Big Sweet Scar: Jon Dee Graham shows off his stitches (left) and, at right, with Jesse Sublet on stand-up bass.
Big Sweet Scar: Jon Dee Graham shows off his stitches (left) and, at right, with Jesse Sublet on stand-up bass. (Photos by Sandy Carson)

Jon Dee Graham's walked through the shadows of death and was more than willing to display the scars that proved it Saturday night at the Saxon Pub. "Painkiller is a misnomer," he proclaimed, raising his shirt to reveal 45 stitches across his abdomen. "Painkillers do not kill the pain, but they do distract it." Five weeks after being involved in a near-fatal, single-car accident and against medical advice, the gruff-voiced nighthawk returned to the stage with newfound vigor, burrowing through local standards like "Big Sweet Life" and "Something Wonderful," along with a few new tunes written in the aftermath of the accident.
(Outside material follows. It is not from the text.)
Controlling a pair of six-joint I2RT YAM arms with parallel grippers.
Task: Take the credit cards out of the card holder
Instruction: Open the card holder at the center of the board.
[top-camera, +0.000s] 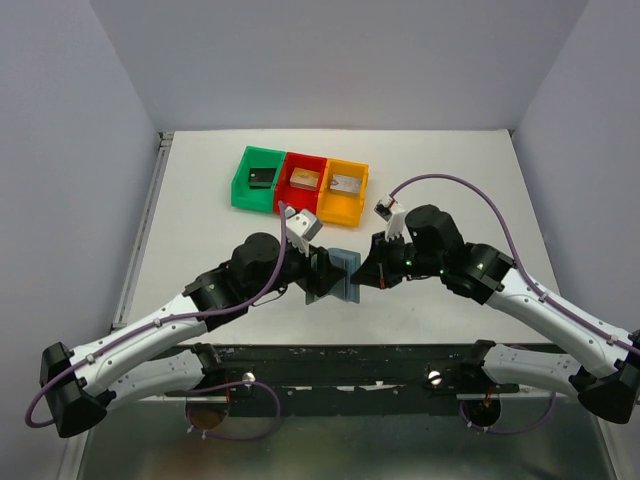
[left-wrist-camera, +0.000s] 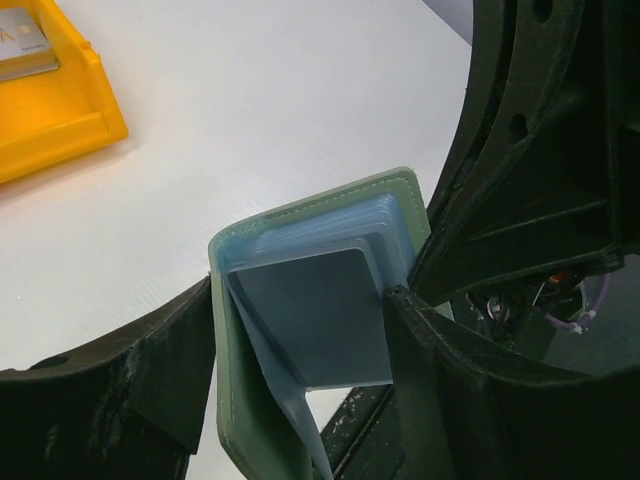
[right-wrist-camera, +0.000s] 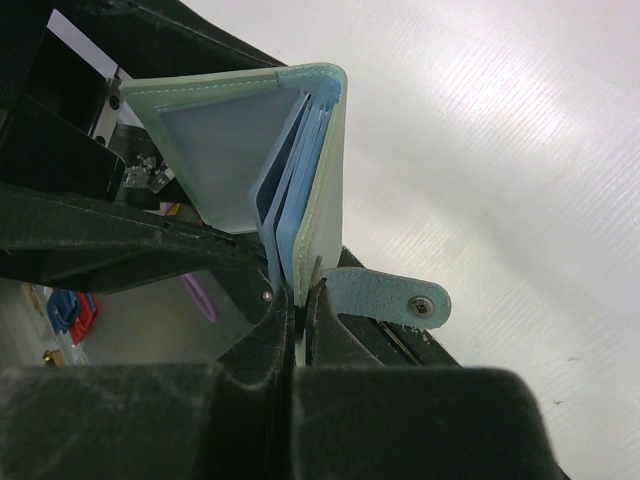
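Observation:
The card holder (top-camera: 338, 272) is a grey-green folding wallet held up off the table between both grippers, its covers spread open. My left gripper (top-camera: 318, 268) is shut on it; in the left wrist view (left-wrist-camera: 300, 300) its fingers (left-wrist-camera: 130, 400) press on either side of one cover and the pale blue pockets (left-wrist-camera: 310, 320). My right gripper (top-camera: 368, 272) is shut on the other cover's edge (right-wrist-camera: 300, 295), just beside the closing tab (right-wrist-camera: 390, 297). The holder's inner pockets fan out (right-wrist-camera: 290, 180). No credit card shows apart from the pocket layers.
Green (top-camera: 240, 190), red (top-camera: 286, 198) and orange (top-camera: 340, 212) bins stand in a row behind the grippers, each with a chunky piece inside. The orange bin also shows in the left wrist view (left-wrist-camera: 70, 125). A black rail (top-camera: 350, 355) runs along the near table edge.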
Graham's wit proved as sharp as his axe-work throughout, the singer joking at one point about his $217,000 medical bills ("That's a science-fiction number to me"). He even accompanied fellow Skunk Jesse Sublett on lap steel for a handful of stark murder ballads and an acoustic offering from Chris Gates before his second set of the evening. "My surgeon is not real happy with me," Graham beamed, "but I'm having the time of my life."

The Will to Live

Ben Harper
Ben Harper (Photo by Gary Miller)

"My workout mix is usually a cross between CNN and MSNBC and then whatever pops up on my iPod Shuffle, anything from A Tribe Called Quest to Metallica," rapped Ben Harper just prior to Sunday's Nike+ Human Race, the worldwide 10K marathon that registered nearly 14,000 runners in Austin. Unable to make it to the finish line for Harper's evening-ending endurance feat with the Innocent Criminals, OTR inquired instead about the sessions for "A Minute to Rest and a Second to Pray," his recent collaboration with Solomon Burke. "That was one of the musical highlights of my life," Harper attests. "Being in the same room with him and hearing him sing the words to a song I wrote – it hit me in way that nothing else ever has. I had to go outside and sit on the curb just to catch my breath." There's only one other artist Harper thinks is capable of producing a similar effect. "I'd really like to work with Van Morrison," he says. "I feel like something would happen there that would be worth having the whole world hear."

Random Play

• Somewhere Doug Sahm is smiling. While no one seems to know exactly what it is or how it came to fruition, Sir Douglas Quintet's latest posthumous compilation, Scandinavian Years, is holding down the No. 2 spot on Norway's Top 40 Albums chart for the third consecutive week, outselling new releases by Coldplay and Slipknot.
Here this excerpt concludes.